Sein Facebook-Profilbild flimmerte über den Sender. CBS und Fox News zogen sofort nach. Online-Portale verlinkten auf seine Facebook-Seite. CNN-Reporter twitterten Links auf sein Profil. Die Fotoagentur AFP verbreitete sein Bild weltweit. Auch «Blick», «20 Minuten» und «Newsnet» veröffentlichten Ryan Lanzas Gesicht.
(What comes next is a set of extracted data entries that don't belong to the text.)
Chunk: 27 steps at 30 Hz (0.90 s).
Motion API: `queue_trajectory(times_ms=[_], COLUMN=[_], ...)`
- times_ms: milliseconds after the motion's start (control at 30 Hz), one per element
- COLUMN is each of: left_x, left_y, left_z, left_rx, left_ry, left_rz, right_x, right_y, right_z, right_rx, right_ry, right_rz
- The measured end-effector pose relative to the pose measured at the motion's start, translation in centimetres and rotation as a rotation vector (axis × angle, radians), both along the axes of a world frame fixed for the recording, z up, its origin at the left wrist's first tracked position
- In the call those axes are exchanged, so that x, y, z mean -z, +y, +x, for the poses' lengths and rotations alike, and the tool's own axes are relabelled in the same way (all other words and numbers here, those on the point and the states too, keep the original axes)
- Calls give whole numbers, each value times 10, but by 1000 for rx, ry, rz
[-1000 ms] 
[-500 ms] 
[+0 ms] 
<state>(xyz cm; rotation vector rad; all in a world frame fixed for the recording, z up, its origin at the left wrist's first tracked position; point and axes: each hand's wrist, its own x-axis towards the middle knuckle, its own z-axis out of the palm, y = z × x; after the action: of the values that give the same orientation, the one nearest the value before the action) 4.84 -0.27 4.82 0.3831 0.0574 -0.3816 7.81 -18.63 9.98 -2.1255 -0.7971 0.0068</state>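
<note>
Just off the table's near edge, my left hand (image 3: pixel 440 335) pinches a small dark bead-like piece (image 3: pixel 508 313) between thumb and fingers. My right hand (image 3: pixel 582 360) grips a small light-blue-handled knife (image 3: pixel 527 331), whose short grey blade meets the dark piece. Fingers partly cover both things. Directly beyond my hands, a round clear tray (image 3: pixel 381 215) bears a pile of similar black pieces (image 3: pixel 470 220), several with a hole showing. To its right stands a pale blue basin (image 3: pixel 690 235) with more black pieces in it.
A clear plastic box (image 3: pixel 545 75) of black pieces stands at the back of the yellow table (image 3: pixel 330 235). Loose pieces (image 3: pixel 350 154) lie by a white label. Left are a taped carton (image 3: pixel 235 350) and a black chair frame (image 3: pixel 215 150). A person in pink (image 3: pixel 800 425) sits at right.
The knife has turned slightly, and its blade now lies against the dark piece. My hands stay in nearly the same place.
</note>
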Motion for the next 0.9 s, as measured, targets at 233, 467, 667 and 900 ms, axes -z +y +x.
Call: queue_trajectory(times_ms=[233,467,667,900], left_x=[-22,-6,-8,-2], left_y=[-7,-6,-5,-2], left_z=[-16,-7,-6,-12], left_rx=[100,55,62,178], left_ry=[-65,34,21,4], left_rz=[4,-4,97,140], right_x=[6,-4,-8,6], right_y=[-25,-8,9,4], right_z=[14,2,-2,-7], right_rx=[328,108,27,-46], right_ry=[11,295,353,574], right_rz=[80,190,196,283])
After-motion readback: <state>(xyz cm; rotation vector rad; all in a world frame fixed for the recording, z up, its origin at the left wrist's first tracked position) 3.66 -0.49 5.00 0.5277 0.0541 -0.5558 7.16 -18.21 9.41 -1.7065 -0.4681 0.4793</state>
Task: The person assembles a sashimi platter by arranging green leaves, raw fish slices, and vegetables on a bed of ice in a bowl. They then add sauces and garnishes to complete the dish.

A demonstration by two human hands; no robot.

Sein Profilbild wurde innert Minuten 9308-mal geteilt. Seine Facebook-Freunde erhielten Mitteilungen wie diese: «Wie kannst du nur mit einem Monster befreundet sein?» Twitterer stürzten sich auf jeden, der Ryan Lanza hiess und beschimpften ihn. Selbst Medienprofessor Jeff Jarvis verlinkte auf das Profil einer falschen Person gleichen Namens.

Ryan Lanza, dessen Bild um die Welt ging, so stellte sich später heraus, ist der Bruder des Amokläufers. Er sass bei Ernst & Young in New York bei der Arbeit, als er im TV erfuhr, dass er 26 Menschen erschossen haben soll.

Wenn die Social-Media-Meute über falsche Täter herfällt, ist das traurig. Wenn die Medien-Meute über falsche Täter herfällt, ein unentschuldbares Versagen. Der pervertierte Wettbewerb um Breaking News ist verantwortlich für das 27. Opfer dieser unfassbaren Tragödie.